What this task involves -> Look through the lines below for the word "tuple", and copy every line that has it.

___ Records for the exercise ___

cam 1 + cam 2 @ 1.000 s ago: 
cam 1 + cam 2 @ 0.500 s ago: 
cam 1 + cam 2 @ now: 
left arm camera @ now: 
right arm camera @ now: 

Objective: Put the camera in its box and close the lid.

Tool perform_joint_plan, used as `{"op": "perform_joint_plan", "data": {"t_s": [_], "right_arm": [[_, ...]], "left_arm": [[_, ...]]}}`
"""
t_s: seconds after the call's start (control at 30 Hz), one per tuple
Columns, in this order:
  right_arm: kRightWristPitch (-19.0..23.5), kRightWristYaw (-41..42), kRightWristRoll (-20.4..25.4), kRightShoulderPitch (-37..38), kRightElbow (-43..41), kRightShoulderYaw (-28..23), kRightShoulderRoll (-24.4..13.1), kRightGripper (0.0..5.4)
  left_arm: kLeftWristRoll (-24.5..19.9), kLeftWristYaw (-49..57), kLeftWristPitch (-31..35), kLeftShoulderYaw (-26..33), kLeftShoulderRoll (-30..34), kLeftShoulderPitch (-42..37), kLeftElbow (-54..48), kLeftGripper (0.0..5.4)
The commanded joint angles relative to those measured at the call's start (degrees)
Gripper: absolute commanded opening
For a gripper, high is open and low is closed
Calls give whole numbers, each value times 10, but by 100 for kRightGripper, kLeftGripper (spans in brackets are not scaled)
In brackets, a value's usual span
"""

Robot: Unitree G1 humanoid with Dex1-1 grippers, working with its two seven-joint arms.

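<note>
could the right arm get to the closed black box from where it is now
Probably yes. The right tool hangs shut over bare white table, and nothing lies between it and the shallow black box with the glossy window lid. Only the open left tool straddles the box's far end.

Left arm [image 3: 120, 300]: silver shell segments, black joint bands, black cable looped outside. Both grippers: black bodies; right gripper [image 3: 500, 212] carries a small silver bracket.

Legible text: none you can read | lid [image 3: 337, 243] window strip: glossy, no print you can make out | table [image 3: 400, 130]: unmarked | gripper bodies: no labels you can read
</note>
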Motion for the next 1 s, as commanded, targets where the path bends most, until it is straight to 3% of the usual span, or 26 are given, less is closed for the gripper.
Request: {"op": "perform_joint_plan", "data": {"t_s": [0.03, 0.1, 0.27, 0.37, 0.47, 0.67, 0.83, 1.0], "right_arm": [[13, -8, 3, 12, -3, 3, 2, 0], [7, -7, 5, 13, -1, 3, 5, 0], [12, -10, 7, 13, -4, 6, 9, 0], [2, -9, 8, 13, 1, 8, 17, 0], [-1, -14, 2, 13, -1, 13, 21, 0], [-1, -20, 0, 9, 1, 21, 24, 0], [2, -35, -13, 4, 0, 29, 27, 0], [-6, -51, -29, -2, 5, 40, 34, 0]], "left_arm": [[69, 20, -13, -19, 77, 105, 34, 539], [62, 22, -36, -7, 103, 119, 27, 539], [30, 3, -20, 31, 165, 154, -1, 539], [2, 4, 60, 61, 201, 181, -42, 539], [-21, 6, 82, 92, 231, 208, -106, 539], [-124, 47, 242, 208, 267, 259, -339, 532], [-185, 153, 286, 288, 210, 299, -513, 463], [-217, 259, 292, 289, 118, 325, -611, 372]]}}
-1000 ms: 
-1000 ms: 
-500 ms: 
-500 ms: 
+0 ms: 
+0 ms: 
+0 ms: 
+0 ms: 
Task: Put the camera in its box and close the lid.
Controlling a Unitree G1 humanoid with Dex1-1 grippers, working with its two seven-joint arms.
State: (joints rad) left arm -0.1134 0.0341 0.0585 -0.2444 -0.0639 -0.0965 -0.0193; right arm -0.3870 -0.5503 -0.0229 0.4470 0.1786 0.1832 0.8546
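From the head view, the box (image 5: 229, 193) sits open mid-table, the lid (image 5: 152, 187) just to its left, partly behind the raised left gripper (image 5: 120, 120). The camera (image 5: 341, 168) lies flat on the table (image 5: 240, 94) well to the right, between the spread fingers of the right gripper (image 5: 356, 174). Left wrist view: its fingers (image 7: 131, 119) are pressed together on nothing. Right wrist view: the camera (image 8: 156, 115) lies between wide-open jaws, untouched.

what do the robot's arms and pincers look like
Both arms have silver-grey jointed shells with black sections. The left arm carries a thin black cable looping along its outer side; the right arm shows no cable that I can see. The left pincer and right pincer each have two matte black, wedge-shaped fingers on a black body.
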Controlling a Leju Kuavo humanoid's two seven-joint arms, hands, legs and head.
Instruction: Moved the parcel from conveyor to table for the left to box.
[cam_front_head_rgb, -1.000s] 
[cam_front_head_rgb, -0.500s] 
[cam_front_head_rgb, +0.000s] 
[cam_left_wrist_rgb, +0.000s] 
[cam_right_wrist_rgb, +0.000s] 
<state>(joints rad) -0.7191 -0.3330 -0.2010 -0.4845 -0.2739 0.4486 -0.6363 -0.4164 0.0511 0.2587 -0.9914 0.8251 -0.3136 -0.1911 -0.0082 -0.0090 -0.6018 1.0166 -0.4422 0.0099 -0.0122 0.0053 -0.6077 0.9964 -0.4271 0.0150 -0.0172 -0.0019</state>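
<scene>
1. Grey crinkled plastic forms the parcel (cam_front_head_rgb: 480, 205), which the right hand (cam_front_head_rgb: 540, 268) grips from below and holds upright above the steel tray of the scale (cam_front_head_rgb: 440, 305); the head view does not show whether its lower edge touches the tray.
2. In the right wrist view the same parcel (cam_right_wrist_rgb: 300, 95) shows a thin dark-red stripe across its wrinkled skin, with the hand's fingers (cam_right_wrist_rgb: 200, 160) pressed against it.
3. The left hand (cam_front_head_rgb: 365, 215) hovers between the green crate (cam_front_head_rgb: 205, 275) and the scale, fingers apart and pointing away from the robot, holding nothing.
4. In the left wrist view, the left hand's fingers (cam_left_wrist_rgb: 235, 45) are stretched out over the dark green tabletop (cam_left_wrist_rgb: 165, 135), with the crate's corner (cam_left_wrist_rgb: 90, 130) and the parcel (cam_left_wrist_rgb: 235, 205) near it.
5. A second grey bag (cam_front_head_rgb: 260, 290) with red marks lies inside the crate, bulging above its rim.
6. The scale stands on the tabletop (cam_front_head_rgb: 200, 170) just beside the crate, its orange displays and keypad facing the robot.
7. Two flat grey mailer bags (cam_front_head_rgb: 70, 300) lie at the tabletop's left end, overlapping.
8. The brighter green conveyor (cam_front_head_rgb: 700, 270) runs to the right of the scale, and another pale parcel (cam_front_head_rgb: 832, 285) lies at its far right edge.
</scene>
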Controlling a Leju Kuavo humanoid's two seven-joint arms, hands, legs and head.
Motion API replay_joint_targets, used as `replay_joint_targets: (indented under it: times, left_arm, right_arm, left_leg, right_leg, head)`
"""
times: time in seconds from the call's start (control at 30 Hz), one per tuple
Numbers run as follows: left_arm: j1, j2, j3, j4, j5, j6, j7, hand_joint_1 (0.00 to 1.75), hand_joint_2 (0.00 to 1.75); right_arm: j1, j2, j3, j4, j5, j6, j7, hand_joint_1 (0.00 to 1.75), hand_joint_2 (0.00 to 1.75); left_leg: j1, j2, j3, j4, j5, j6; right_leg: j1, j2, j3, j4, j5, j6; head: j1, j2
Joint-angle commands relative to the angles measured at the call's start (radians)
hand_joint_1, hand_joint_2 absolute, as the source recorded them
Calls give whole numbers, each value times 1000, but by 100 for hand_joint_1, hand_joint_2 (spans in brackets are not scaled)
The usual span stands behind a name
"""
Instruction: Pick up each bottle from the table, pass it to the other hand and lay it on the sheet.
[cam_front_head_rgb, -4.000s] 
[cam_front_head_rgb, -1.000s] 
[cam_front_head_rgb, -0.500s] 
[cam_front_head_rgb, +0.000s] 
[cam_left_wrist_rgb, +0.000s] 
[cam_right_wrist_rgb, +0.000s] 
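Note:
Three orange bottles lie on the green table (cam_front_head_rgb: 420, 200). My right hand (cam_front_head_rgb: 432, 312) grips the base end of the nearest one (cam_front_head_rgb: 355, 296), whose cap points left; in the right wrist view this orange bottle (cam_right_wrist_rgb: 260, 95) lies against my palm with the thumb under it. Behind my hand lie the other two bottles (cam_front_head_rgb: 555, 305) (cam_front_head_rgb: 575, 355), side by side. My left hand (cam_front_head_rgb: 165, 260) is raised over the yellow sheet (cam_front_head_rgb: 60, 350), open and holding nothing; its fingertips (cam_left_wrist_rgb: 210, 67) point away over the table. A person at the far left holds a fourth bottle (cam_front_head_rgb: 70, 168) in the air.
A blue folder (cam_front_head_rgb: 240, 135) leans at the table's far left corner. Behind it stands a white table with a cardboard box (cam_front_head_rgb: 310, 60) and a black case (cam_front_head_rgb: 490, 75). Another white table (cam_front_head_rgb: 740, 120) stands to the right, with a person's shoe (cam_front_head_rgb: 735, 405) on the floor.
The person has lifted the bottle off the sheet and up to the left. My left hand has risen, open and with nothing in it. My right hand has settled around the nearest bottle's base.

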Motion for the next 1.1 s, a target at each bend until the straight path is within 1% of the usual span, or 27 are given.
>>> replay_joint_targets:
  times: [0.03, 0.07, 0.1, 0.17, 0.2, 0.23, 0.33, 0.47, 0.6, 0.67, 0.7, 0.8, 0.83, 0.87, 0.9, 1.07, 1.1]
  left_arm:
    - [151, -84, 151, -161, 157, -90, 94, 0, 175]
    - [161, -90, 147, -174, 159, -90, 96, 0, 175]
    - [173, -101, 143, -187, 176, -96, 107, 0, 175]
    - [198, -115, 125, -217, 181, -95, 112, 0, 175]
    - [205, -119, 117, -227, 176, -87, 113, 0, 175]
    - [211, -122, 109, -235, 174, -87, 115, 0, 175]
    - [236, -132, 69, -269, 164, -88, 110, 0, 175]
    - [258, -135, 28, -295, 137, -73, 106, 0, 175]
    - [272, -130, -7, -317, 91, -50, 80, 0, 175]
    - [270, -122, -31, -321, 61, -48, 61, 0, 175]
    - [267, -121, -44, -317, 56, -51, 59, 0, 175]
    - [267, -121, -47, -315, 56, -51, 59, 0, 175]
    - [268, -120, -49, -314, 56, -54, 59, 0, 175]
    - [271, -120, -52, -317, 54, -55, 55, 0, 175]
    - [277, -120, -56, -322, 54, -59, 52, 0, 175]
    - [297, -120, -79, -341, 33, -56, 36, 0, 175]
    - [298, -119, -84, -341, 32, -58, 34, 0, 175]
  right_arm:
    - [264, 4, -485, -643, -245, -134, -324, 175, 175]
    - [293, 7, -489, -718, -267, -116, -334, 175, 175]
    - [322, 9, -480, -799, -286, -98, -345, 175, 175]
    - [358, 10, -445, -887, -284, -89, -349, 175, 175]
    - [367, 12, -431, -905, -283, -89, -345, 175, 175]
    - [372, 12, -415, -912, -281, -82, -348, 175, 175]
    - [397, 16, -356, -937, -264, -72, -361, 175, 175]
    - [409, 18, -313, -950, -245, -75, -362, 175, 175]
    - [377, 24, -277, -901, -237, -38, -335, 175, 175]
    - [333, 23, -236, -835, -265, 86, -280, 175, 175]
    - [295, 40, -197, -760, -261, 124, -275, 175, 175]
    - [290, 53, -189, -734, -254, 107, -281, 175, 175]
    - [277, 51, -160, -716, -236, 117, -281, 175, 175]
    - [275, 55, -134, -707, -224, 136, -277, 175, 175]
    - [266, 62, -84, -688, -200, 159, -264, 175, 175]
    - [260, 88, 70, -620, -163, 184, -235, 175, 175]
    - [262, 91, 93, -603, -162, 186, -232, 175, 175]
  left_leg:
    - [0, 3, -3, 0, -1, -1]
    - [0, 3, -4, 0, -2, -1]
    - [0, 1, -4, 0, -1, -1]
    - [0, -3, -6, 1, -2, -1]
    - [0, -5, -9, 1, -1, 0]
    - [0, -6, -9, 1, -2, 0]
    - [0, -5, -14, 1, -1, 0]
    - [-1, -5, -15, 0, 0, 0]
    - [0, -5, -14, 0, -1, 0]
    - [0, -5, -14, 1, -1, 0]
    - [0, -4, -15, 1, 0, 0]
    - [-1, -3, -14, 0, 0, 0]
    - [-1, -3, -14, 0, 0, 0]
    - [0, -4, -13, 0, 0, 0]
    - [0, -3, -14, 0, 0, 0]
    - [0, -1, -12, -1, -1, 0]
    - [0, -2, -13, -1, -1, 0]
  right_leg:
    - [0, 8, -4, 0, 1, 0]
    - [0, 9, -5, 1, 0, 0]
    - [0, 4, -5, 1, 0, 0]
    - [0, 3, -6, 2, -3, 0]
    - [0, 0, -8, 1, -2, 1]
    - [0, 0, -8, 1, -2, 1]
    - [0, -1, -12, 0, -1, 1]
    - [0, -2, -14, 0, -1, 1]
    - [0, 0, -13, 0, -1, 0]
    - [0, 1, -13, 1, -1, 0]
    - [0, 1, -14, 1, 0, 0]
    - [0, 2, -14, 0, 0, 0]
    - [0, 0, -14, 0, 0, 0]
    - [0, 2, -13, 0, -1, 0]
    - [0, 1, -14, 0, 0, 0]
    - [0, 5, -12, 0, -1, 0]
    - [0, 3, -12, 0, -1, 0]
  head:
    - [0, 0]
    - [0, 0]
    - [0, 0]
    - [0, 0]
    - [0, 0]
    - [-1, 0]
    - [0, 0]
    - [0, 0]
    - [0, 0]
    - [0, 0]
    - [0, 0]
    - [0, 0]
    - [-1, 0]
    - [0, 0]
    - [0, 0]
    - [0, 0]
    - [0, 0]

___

Reply ->
t_s: seconds after the call's start (control at 30 Hz), one per tuple
times: time in seconds from the call's start (control at 30 Hz), one per tuple

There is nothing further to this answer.